Disturbance severity, and its potentially nonlinear effects, constitutes one key uncertainty. Severity plays a key role in driving the post-disturbance magnitude of carbon sources versus sinks, i.e., net exchange, was one of the key questions that inspired this paper (section 1 above), and recurs in all the case studies above. Different trajectories of post-disturbance carbon uptake, through multiple mechanisms, are conceptualized in Figure 8a. For example, as severity increases across all disturbance types, there is a commensurate increase in vegetation mortality that results in larger emissions of carbon to the atmosphere (although the timing of this carbon pulse may differ for different disturbance types) [e.g., Edburg et al., 2011]. Severe disturbance increases heterotrophic respiration relative to productivity rates by enhancing dead carbon pools and leaving little live vegetation behind to compensate through increases in productivity. Conversely, as disturbance severity decreases and more trees survive the disturbance event, productivity often increases in these surviving trees resulting in a quicker post-disturbance carbon recovery. Fire and logging tend to affect stands at shorter time scales (within a growing season) than insects and disease [Fleming et al., 2002], causing more rapid tree mortality and accelerating the response of the carbon cycle.

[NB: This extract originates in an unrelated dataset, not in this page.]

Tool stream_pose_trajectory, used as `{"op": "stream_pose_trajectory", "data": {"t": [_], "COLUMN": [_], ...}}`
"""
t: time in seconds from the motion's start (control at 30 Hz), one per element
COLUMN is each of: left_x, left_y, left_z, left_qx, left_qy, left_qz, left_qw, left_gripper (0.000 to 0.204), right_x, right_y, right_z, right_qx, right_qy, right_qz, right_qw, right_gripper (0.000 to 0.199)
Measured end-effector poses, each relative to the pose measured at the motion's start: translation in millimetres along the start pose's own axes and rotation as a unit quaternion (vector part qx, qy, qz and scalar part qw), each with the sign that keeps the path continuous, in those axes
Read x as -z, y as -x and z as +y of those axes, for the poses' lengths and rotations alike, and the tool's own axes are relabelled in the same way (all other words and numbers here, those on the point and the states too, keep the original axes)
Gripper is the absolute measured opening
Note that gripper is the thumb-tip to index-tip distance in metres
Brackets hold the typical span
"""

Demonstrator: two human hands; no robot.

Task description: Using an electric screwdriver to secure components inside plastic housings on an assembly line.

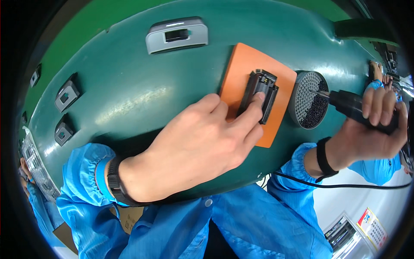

Moreover, high-severity fires and clear-cutting remove a greater proportion of biomass than insects and disease, which are often host-specific and disproportionate with respect to tree size or age class. Post-disturbance biomass associated with these different types of disturbance not only influence the trajectories of component carbon fluxes, but also the interaction of multiple disturbances on net exchange. For example, longer-term insect and disease disturbance may delay and even mute responses related to fire and harvest [Fleming et al., 2002].

Figure 8.

Conceptual figures, by disturbance type. (a) How net ecosystem production (NEP) can change over time due to the initial disturbance and secondary decadal effects such as dead wood decay and disturbance interaction. Solid and dashed lines indicate high- and low-intensity disturbance, respectively. (b) How increasing disturbance intensity can exert nonlinear effects (with “effect” broadly integrating changes to carbon, energy, and species dynamics). Lines shown are not intended to represent relative impact exactly, but rather to illustrate that the effect of “disturbance” depends strongly on the disturbing agent and intensity (or frequency) at which it is applied. Jumps in lines occur when the entire stand is killed and when system reorganization occurs into a new successional trajectory. The “insects” line here refers to defoliators; an insect borer (e.g., bark beetle) disturbance might follow a line similar to that shown for logging.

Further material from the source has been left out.